== Exercise ==
From the line containing "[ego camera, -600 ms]" through the last line below, copy every line exactly, leaving out the pictures.

START Information supplied

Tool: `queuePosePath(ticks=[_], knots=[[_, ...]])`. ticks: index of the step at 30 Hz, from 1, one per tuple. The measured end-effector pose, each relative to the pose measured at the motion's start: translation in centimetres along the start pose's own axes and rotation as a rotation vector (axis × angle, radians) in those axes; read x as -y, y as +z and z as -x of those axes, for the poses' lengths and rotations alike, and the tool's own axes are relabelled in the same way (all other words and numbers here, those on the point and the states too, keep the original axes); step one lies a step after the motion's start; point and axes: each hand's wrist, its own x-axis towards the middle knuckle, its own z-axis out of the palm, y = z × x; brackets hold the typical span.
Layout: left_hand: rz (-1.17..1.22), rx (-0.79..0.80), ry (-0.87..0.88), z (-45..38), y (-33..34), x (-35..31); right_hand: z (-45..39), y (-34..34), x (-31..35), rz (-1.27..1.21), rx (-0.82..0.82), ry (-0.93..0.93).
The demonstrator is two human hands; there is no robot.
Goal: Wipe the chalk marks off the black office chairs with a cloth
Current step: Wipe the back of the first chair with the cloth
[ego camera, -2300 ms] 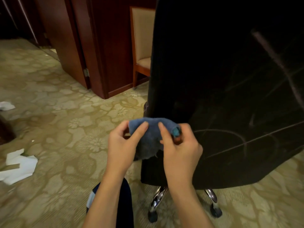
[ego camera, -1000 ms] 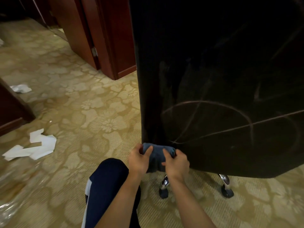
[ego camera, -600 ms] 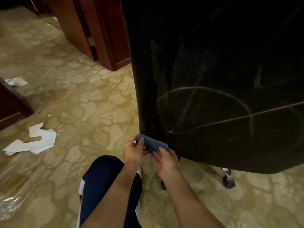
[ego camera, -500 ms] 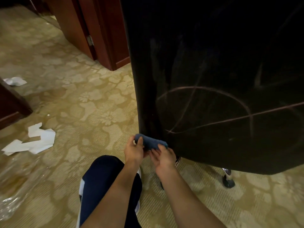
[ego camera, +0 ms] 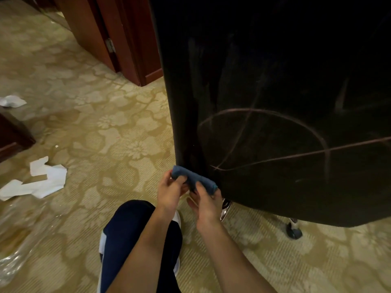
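Left hand (ego camera: 171,192): fingers (ego camera: 180,180) pinching one end of the cloth.
Right hand (ego camera: 206,205): fingers curled onto the other end.
Cloth (ego camera: 193,179): rolled, blue, at the chair (ego camera: 275,81) back's lower corner.
Handling: probably soft, light; best gripped bunched.
Chalk marks (ego camera: 264,136): untouched.
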Motion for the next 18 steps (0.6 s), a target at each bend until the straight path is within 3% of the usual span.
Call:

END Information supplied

== Written solution ==
[ego camera, -600 ms] 
[ego camera, -500 ms] 
[ego camera, +0 ms] 
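Left hand (ego camera: 171,192): fingers (ego camera: 180,180) pinching one end of the cloth.
Right hand (ego camera: 206,205): fingers curled onto the other end.
Cloth (ego camera: 193,179): rolled, blue, at the chair (ego camera: 275,81) back's lower corner.
Handling: probably soft, light; best gripped bunched.
Chalk marks (ego camera: 264,136): untouched.
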Motion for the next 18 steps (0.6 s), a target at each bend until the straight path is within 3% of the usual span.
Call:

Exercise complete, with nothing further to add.